ÇiziYORUM - Ercan AKYOL
10 Temmuz 2003 Perşembe
günü yayınlanmıştır.
günü yayınlanmıştır.
Filler nasıl avlanırmış biliyor musunuz:
Yola bir çukur kazılırmış. Fil bu tuzağa düşünce, avcılar siyah elbiseler içinde, yüzleri kapalı olarak gelir, çırpınan hayvanı kırbaçlar, uzun süre aç bırakırlarmış.
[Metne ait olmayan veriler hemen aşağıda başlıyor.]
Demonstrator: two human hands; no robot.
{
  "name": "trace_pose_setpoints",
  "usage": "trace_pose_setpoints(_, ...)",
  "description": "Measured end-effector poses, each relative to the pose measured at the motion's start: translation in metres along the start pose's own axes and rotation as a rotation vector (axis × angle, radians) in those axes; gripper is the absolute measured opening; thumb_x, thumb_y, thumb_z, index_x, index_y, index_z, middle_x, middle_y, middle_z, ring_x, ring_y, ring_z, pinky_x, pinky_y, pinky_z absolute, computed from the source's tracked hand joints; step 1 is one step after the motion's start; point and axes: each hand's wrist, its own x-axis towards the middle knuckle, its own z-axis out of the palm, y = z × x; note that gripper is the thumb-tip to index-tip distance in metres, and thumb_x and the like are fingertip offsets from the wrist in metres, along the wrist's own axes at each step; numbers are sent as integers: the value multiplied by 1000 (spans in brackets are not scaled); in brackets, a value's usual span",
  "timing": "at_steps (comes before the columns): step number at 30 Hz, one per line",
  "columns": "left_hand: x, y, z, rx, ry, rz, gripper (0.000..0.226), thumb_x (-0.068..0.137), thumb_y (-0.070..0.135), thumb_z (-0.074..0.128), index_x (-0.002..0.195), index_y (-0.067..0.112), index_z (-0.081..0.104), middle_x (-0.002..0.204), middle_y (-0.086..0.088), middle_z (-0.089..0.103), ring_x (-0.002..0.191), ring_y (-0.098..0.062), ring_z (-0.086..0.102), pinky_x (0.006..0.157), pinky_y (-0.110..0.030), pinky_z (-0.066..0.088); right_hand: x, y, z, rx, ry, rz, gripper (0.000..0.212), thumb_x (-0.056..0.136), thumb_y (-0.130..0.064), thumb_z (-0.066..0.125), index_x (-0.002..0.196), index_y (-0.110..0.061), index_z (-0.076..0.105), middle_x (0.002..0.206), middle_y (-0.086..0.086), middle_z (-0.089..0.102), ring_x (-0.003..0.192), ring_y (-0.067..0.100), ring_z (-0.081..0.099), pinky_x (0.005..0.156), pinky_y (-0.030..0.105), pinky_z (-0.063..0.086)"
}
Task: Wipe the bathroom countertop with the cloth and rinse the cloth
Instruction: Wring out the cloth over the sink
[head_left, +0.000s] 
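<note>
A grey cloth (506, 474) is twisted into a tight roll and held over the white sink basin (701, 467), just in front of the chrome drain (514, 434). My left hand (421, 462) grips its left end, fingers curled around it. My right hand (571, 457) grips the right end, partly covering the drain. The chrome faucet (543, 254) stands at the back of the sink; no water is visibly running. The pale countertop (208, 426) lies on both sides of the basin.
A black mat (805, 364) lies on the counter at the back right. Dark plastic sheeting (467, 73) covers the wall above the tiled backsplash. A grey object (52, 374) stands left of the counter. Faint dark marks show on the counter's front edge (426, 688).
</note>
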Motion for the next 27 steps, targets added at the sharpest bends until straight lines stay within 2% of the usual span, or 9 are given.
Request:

Günler sonra aynı avcılar, bu kez beyaz elbiseler içinde, filin en sevdiği yiyeceklerle gelir, hayvanı çukurdan çıkarıp karnını doyurur, hortumunu okşarmış.
Fil, bu "iyi insanlar"ın peşine takılır ve ölünceye kadar onların verdiği işlerde çalışırmış.
***
Aynı taktik işte...
Kuzey Irak'ta 11 Türk askerini tuzağa düşürüp esir alan "siyah elbiseliler"i daha önce de borç tuzakları kurarken, karikatürlerle hakaret yağdırırken, "yem"imizi kesmekle tehdit ederken görmüştük.
Hiç kuşkunuz olmasın ki, yarın beyaz elbiselerini giyip "Sen benim stratejik ortağımsın" diye hortumumuzu okşayacaklardır.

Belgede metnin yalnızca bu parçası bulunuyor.